So reusing streams works now, and it makes significant different in gc() behavior (*). Allocations are significantly decreased. However, there is clear caveat emptor. Now stream is ”wasting” always ”4 + 1 + 1 + some padding = 8” bytes on every event. That is clearly some overhead in small events. However, as overall cost, savings in memory allocation side are much more than what is lost in data size. So in overall still in plus side.
(*) Before stream reuse, when executing TestClient
in infinite loop, then server side resolted very quickly into growing Eden space of JVM into ridiculous size (400MB), which sounds a bit nasty behavior. After reusing that server JVM optimization didn’t occur so quickly.
Optimizing…: Due to extra overhead in call size, I decided to see if some encoding changes would allow to get back to original sizes. After applying two tricks: (a) enforce service and methodId to be ”short” value and (b) use compact short/int encoding for stream. These two tricks allowed to get call size in stream to be very close to ”original”, i.e. case before reusing object streams. Trick is that for most of cases size values are small, thus encoding them with 1 or 2 bytes in stream is sufficient. Actually, ”call size” in TestClient
is now few bytes smaller than in original non-reused case. However, ”result size” is around few bytes longer, since enhanced short/int encoding doesn’t have much benefit on that side.
Naturally this didn’t come without price, since yet another extra layer of complexity in code was added. Thus call encoding logic is not pretty far from original ”clean and simple”.
i) Improved connection pooling logic
Client handler pooling is bound into CallClient instance. Should consider if separate pool to allow sharing actual connections between multiple clients in same JVM would be reasonable. In application, which would be creating various call clients (due to sub-system boundaries, etc.) against same server, such shared pool would be beneficial. However, such logic would complicate some behavioral logistics; like possibly different factories between call clients
==> It might be relavant to leave this to be application problem. I.e. application can implement its’ own singleton to pool CallClient instances based into serveraddress/port/etc. characteristics.
j) Client side callstack
Standard java RMI provides both server and client side call stacks in exceptions occurred in server side. From debugging point of view this is extremely important, since lack of client side stack may make analysis of stack trace impossible. Thus it’s mandatory to provide similar logic than in plain java RMI to gather client side call stack, and somehow append it into exception.

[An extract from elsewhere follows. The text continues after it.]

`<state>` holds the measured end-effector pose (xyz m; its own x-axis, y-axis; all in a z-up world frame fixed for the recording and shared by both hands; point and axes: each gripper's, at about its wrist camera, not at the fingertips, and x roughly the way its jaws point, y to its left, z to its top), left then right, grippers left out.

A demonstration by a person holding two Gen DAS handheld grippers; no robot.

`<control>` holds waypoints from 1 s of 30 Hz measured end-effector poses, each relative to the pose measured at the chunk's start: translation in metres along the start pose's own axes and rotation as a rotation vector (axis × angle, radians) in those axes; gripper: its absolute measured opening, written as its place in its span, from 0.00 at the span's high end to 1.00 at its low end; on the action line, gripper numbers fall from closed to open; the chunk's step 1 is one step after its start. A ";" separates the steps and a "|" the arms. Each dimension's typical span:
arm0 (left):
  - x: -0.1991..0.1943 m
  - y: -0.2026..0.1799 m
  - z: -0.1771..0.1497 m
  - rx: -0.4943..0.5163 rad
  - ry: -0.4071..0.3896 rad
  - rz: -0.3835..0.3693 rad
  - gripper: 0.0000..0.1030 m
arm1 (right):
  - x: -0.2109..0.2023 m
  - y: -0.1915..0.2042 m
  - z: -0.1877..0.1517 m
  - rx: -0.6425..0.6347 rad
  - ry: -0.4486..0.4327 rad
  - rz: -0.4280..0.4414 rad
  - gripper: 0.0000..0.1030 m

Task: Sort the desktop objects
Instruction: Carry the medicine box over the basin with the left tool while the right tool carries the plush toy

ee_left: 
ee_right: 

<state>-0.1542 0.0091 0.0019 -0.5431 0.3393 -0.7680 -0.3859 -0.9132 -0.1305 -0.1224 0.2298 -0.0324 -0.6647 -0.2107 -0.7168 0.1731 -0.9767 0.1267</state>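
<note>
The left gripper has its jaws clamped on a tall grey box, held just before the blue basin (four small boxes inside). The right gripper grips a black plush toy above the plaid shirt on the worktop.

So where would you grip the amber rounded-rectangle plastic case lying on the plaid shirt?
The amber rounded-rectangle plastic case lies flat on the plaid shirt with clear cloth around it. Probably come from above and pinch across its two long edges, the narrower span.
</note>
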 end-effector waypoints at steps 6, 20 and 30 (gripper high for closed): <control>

Adding server side stacks was actually very easy. And while on that, it allowed also skipping few bytes from trace in server side. In server side stack, 3 levels can be skipped since stack elements for server side framework internals aren’t really interesting for application error. And same also in client side; skip framework internals for server side exceptions. In overall stack traces should be thus slightly improved compared to java RMI.
Rollback…, it was bad idea to start doing ”stack filtering” in server side. Reason being that it causes extra CPU load for server, since Throwable.getStackTrace() creates clone of stack trace. Thus with large stack traces this would cause relevant gc() overhead in exception logic. Due to that I discarded server side stack filtering logic; its’ benefit was anyway minor, just skipping 3 levels in stack trace.
k) Separate TCP and processing
Current implementation is binding together send/receive/process. This design has nasty caveat emptor. It means that design ain’t as robust as connection problems as desired.
To clarify what is the problem:
Since send/receive/process are bound around single TCP connection, it means that if there is failure in TCP socket it immediately means that results from sent call cannot be get back to client. This may not sound huge issue, but if working over internet (i.e. not local network) TCP connection failure and connection re-establishment is not so rare occurrence. So this design can fail miserably if there is any connectivity issues, which just happen to be timed badly.
Clear fix for the issue is to separate call create, transmission and reception from each other. In practice this means implementing point (c) (i.e. message style calls). Luckily the fact that I practically deprecated original StreamCall
design by BufferCall
, part of this is already done. Now, what is missing is separation of transmission and processing parts.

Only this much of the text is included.